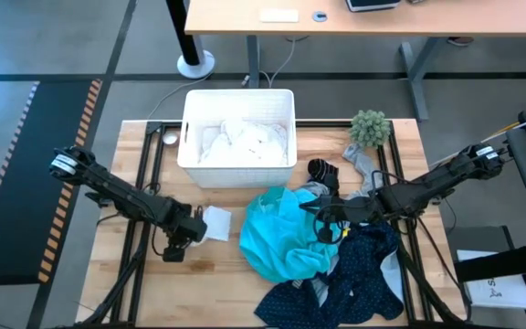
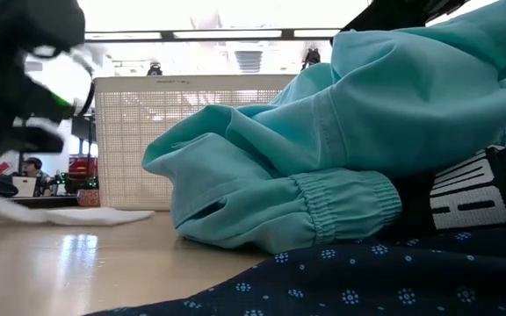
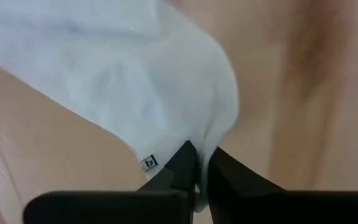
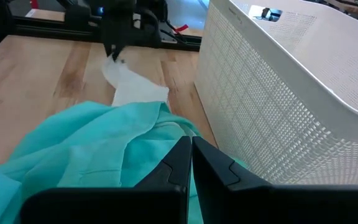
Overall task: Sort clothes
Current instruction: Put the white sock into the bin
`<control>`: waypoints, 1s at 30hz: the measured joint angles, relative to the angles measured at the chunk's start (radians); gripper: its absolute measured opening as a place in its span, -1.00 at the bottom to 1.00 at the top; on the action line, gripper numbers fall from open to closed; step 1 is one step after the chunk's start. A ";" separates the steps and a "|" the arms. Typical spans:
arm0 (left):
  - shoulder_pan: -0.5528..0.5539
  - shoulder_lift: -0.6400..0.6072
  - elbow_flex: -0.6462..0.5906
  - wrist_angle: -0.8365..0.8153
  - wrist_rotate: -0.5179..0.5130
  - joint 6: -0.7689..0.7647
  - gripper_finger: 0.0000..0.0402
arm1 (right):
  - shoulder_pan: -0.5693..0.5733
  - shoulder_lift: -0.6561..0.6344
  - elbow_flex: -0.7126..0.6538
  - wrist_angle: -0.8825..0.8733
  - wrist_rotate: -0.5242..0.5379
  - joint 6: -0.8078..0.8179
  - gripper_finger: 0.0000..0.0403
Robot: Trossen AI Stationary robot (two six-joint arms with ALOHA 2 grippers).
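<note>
My left gripper (image 1: 195,228) is low over the table's near left part, shut on a small white cloth (image 1: 216,222) that lies on the wood; the cloth also shows in the low view (image 2: 77,215). My right gripper (image 1: 321,216) is shut at the right side of a teal garment (image 1: 277,236), which lies heaped on the table and on a navy dotted garment (image 1: 359,274). A black sock (image 1: 322,171) and a grey garment (image 1: 362,164) lie behind the heap. White clothes (image 1: 245,142) lie in the basket. My left gripper pinches the white cloth's near edge (image 3: 199,152) between its two fingers (image 3: 180,167), beside a small label; one layer or several, I cannot tell. The cloth spreads away from the fingertips over the table. My right gripper's shut fingers (image 4: 180,163) stand over the teal garment's edge (image 4: 160,121); I cannot tell whether they touch it.
A white ribbed plastic basket (image 1: 190,151) stands at the table's far middle. A small fuzzy green plant (image 1: 370,128) stands at the far right. Bare wood (image 1: 199,292) lies near and left of the heap. A black frame rail (image 1: 153,164) runs along the table's left.
</note>
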 joint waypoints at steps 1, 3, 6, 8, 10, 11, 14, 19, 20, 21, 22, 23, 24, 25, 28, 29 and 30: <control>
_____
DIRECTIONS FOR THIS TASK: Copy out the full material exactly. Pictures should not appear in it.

TASK OUTPUT:
Overall task: Sort clothes
Current instruction: Put the white sock into the bin
`<control>`: waypoints, 1s at 30hz: the measured joint angles, relative to the angles measured at the chunk's start (radians); gripper: its absolute measured opening as a place in its span, -1.00 at the bottom to 1.00 at the top; on the action line, gripper numbers fall from open to closed; step 1 is one step after the chunk's start. A ";" separates the steps and a "|" the arms. Typical spans:
arm0 (left):
  - shoulder_pan: -0.5528..0.5539
  - shoulder_lift: -0.6400..0.6072
  - elbow_flex: -0.6462..0.5906
  - wrist_angle: -0.8365..0.8153
  - wrist_rotate: -0.5179..0.5130
  - joint 6: -0.7689..0.7647
  - gripper_finger: 0.0000..0.0402
arm1 (right):
  - shoulder_pan: -0.5693..0.5733
  - shoulder_lift: -0.6561..0.6344
  - elbow_flex: -0.7126..0.6538
  - wrist_angle: -0.8825..0.8733
  - wrist_rotate: -0.5242..0.5379
  - joint 6: -0.8078..0.8179
  - gripper_finger: 0.0000..0.0403
Robot: Trossen AI Stationary robot (two six-joint arms with ALOHA 2 grippers).
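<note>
My left gripper (image 1: 195,228) is low over the table's near left part, shut on a small white cloth (image 1: 216,222) that lies on the wood; the cloth also shows in the low view (image 2: 77,215). My right gripper (image 1: 321,216) is shut at the right side of a teal garment (image 1: 277,236), which lies heaped on the table and on a navy dotted garment (image 1: 359,274). A black sock (image 1: 322,171) and a grey garment (image 1: 362,164) lie behind the heap. White clothes (image 1: 245,142) lie in the basket. My left gripper pinches the white cloth's near edge (image 3: 199,152) between its two fingers (image 3: 180,167), beside a small label; one layer or several, I cannot tell. The cloth spreads away from the fingertips over the table. My right gripper's shut fingers (image 4: 180,163) stand over the teal garment's edge (image 4: 160,121); I cannot tell whether they touch it.
A white ribbed plastic basket (image 1: 190,151) stands at the table's far middle. A small fuzzy green plant (image 1: 370,128) stands at the far right. Bare wood (image 1: 199,292) lies near and left of the heap. A black frame rail (image 1: 153,164) runs along the table's left.
</note>
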 joint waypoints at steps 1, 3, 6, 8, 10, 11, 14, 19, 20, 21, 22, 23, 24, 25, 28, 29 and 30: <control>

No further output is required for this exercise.